The rhetoric of tuition inflation
Let’s say I earn $50,000 a year, and a widget costs $1,000. Then my pay goes up 3%, while the cost of the widget goes up 10%—year after year. Would you say that the widget has been getting more affordable over time? Stanley Fish would. Fish is approvingly citing a new book from Robert Archibald and David Feldman, which he quotes saying that “for most families higher education is more affordable than it was in the past”:
Here their target is a way of framing the issue. Usually the question asked is, “What percentage of a family’s income goes to the cost of higher education?” Archibald and Feldman prefer to “ask instead whether the amount left over after subtracting the cost of college is rising or falling over time.” The answer they give (buttressed by statistical tables) is “rising”: what their data show is that “over long stretches of time, college costs have been rising at a faster pace than income per worker, yet the average worker’s actual dollar income has gone up by more than the costs, leaving more resources on the family to spend on other things.”
I fear to think what statistical sleight-of-hand might be hidden in that qualifier about “over long stretches of time,” especially since in recent years real college costs have continued to rise fast even as real median incomes have gone nowhere or shrunk. But in general this approach to gauging affordability is absolutely bonkers: the percentage rise in price is completely ignored, and only the dollar rise in price matters. Using this technique, just about anything can be considered “more affordable than it was in the past.” If the widget rises in cost by $100 and my annual pay goes up by $1,500, that does not in and of itself settle the question of whether the widget has become more affordable.
What’s more, I haven’t read the book, but Fish’s take does seem to be at odds with its official blurb:
A technological trio of broad economic forces has come together in the last thirty years to cause higher education costs…
A college education has become less reachable to a broad swathe of the American public at the same time that the market demand for highly educated people has soared. This affordability problem has deep roots. The authors explore how cost pressure, the changing wage structure of the US economy, and the complexity of financial aid policy combine to reduce access to higher education below what we need in the 21st century labor market.
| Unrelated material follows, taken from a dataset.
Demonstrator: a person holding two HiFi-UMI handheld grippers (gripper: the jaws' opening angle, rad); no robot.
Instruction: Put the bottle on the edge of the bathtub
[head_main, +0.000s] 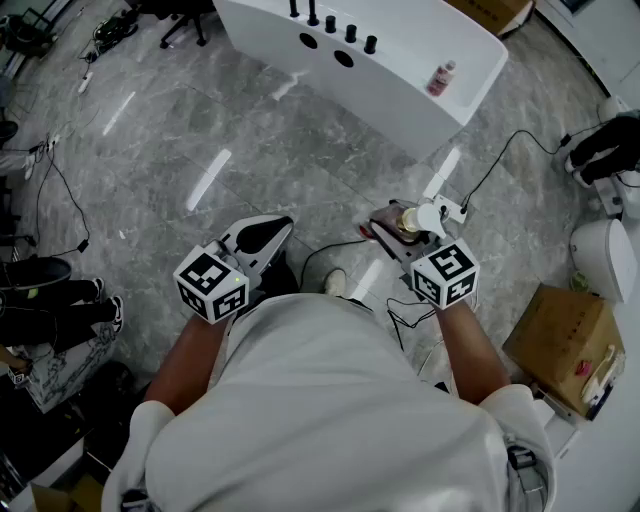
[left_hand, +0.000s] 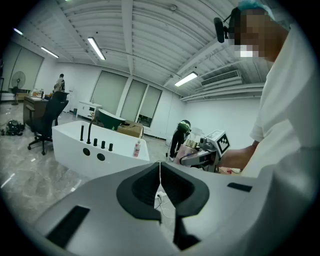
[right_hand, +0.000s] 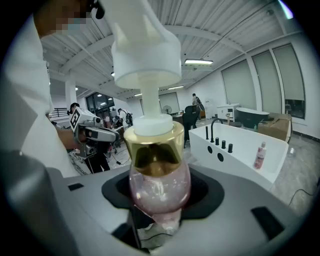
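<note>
Floor (head_main: 200, 130) grey-veined, bathtub (head_main: 400, 95) white (cables (head_main: 490, 175) trailing)

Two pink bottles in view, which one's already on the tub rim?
The small white-capped pink bottle, standing on the white bathtub rim. The other, a gold-collared pink pump bottle, is clamped in the right gripper, away from the tub.

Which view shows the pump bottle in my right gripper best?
The right gripper view: the pump bottle is close up, with its pink body, gold collar and white pump, clamped in the right gripper. The head view shows only its top, small. The left gripper view barely shows it, far off.
</note>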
I’m also completely unconvinced by Fish’s explanation of the main reason behind cost inflation at colleges:
Chief among these is the change in the sophistication and cost of the technology that has at once transformed the setting of higher education and become one of the areas of knowledge higher education must impart to students. Students expect to be instructed in the new technologies, and that instruction requires their installation, and then as new refinements emerge, their re-installation. “[A] modern university must provide students with an up-to-date education that familiarizes students with the techniques and associated machinery that are used in the workplace the students must enter.”
Were colleges and universities to strike a Luddite stance and hold out for pencil, paper and blackboard instruction, they would “in effect be guilty of educational malpractice.” When it comes to incurring these new expenses, they “do not have a real choice.” In no sense, then, are changes in price “driven by any pathology in the higher education industry.
It’s true that computers are more expensive than pencils, and it’s surely true that some part of the typical college-tuition fee is spent on information technology. But we’re talking about fee inflation here: in order for Fish’s argument to hold water, IT costs at colleges would have to be rising faster than inflation year in and year out. Which strains credulity, in a world where IT is getting steadily cheaper and where a lot of IT services can now take place in the cloud. Even if the move into the cloud is only now beginning, I very much doubt that it’s ever going to result in a decrease in tuition fees.
The fact is that technology is a way of reducing the costs of education much more than it is a factor in their growth. That’s why Rupert Murdoch has just hired Joel Klein:
The likelihood that Murdoch’s education strategy will involve either charter schools or online college-diploma mills is very close to zero. Instead, it is all but certain to revolve around one of the most fertile areas of innovation today: the application of digital technology to learning. In the next few years, “what you’re going to see in educational software and new solutions and online learning is going to be game-changing,” says Klein, in terms of “the ability of new technology to both improve instruction and the quality of it through new learning platforms.”
“Archibald and Feldman,” says Fish, “allow us to say that at least in the area of costs the fault lies not in ourselves, but in the stars.” Which I’m sure is convenient for Fish, who describes himself as a “dean who encountered the rising costs of personnel, laboratory equipment, security, compliance demands, information systems and much more every day.” But it’s not particularly believable.